Risks posed by flooding are increasing as extreme precipitation events become more intense and more frequent. SNHPC conducted a region-wide assessment of culverts and small bridges within the region to evaluate the risks associated with extreme precipitation events. Extreme precipitation causes inland flooding which is the most destructive type of historic weather pattern in the region. Such rainfall events continue to threaten the functioning of region’s transportation network. To avoid and minimize disruptions to road networks and reduce the need for costly repairs under emergency conditions, vulnerabilities to the network need to be identified and a plan for adaptation and/or mitigation put in place. A working group was formed to address this need and developed a system for prioritizing culverts and small bridges based on sensitivity to and magnitude of risks posed to these assets.
This assessment and prioritization effort provide local communities and regional agencies with an additional decision-making tool to help them select adaptation and mitigation strategies for highest-risk locations. The assessment also creates a framework to share information and consider impacts to the road network. Communities within the SNHPC region can explore their Culverts and Small Bridges via an online GIS map which inventories data for many of these stream crossings.
The vulnerability assessment activities encouraged increased coordination and communication among relevant agencies. As a result, the report provides a means to increase coordination around emergency events and considers impacts of extreme precipitation on other system types which rely on the functionality of the road network.
The assessment results support the following recommendations for action to mitigate and adapt to known vulnerabilities within the SNHPC region:
• Improve the accessibility of stream crossing inventory data to municipal staff.
• Emphasize the need for coordination between NH DOT and Municipal Public Works.
• Refine the criteria for prioritizing risk to culverts and small bridges on an annual basis.
• Plan for mitigation in advance of the most severe projected changes in weather patterns.
You can read the full Vulnerability Assessment Report here: (coming soon)
Vulnerability Assessment History in the Region
2016 SNHPC/Milone & MacBroom Prioritization Report
In 2016, SNHPC sought to extend the availability of data on stream crossings for the Piscataquog River Watershed by developing a Prioritization Model.

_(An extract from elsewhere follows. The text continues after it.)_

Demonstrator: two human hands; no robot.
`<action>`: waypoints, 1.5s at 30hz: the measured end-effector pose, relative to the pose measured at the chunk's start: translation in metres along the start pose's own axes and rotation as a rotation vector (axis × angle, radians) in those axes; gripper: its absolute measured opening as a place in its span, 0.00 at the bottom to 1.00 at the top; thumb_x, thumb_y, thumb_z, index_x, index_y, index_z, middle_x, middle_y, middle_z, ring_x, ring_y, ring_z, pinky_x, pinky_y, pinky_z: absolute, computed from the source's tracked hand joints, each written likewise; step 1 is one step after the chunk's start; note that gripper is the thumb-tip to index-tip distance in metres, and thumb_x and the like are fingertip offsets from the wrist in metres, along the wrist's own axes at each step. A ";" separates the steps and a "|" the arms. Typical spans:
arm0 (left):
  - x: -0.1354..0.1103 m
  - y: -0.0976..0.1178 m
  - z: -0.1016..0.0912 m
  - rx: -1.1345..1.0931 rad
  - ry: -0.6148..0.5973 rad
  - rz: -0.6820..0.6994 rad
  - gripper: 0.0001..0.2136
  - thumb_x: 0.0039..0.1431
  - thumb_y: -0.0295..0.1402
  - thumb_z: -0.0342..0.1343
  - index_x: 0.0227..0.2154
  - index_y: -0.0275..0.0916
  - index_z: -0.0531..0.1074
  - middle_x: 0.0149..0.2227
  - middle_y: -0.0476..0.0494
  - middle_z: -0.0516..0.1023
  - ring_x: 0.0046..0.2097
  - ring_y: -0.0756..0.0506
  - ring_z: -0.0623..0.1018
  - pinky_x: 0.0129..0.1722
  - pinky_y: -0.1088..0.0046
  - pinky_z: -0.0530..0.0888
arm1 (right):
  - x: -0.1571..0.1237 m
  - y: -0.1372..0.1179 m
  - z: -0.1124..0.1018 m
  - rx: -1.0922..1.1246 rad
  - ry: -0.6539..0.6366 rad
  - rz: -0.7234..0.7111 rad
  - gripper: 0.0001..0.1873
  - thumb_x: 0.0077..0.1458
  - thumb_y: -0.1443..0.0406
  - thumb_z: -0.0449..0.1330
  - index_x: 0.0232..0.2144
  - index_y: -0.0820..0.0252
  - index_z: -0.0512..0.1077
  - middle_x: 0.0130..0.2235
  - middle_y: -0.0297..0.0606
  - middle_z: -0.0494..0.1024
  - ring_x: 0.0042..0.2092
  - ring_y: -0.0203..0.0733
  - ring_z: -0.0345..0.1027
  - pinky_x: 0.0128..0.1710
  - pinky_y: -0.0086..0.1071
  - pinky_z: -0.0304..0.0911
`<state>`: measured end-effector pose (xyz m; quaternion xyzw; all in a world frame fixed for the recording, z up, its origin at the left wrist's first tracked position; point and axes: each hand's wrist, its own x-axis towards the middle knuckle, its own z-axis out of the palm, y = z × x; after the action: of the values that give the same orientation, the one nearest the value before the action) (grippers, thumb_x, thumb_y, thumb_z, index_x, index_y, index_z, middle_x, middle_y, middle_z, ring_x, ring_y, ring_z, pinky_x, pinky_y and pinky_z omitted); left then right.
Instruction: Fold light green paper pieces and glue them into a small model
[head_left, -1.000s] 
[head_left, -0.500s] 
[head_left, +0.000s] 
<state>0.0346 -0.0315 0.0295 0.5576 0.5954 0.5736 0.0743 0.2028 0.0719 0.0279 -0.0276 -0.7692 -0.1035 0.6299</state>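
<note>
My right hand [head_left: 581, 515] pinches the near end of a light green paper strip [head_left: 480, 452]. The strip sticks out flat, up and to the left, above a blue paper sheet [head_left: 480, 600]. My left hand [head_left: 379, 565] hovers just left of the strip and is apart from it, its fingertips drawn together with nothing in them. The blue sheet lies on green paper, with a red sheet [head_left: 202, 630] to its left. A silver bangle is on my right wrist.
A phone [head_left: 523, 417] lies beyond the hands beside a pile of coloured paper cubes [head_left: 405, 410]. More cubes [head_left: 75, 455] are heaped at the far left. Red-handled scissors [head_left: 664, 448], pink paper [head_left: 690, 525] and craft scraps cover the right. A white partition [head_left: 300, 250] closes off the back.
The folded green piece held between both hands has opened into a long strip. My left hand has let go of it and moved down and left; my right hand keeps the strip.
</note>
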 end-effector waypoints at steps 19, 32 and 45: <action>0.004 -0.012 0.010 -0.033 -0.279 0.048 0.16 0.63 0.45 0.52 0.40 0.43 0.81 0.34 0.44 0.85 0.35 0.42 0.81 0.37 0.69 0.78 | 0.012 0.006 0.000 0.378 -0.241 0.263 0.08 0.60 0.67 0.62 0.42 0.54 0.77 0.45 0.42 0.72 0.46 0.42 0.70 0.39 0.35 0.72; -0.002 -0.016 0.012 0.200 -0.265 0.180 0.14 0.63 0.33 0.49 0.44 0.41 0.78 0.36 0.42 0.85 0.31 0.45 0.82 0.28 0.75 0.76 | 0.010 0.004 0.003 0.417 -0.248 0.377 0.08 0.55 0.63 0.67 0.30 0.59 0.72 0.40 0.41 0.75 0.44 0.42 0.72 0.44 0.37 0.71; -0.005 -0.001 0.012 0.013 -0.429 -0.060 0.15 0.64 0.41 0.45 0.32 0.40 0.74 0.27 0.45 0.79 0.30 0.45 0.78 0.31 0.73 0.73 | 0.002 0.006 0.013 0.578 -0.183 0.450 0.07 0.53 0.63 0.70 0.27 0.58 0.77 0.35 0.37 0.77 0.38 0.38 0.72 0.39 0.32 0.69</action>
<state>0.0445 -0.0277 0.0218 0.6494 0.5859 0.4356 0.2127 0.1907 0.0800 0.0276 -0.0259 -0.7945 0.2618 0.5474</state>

SNHPC hired Milone & MacBroom, Inc. to build upon the model developed by Trout Unlimited in 2014 and provide a methodology for prioritizing stream crossings based on four criteria: geomorphic compatibility [GC] to measure how the crossing structure inhibits the flow of the stream, structural condition [STR] to determine is repair or replacement of the crossing structure is needed, aquatic organism passage [AOP] to identify if fish and other wildlife can navigate through the crossing structure, and criticality [C] to assign a value of the crossing to the functionality of the road network. The cumulative output of the four criteria was a measure of overall risk. This risk information was packaged for consumption by municipalities to allow them to plan for a more resilient local road network and enhance capital improvement planning and budgeting. Much of the information developed in this prioritization model was use at the inception of the SADES stream crossing program to evaluate and prioritize replacement of high-risk stream crossings state-wide.
2013 SNHPC/Trout Unlimited Assessment
In 2013, SNHPC initiated the “Piscataquog River Watershed Stream Crossing Vulnerability Assessment Project”. This assessment featured the work of Colin Lawson from Trout Unlimited and Tom Ballestero from the University of New Hampshire; this team developed a GIS model to measure hydraulic capacity of stream crossings in the watershed area to determine the maximum flow of water for a given stream crossing during a storm event.
The results of the modeling included a hydraulic capacity rating for 400 stream crossings in the Piscataquog River Watershed into one of three categories corresponding to the ability of the crossing to pass peak flow through a stream crossing. This model was run for the watershed under precipitation frequencies ranging from 2-year up to 100-year storm events in order to better understand the hydraulic vulnerability by categorizing vulnerability of crossings under each storm-year scenario.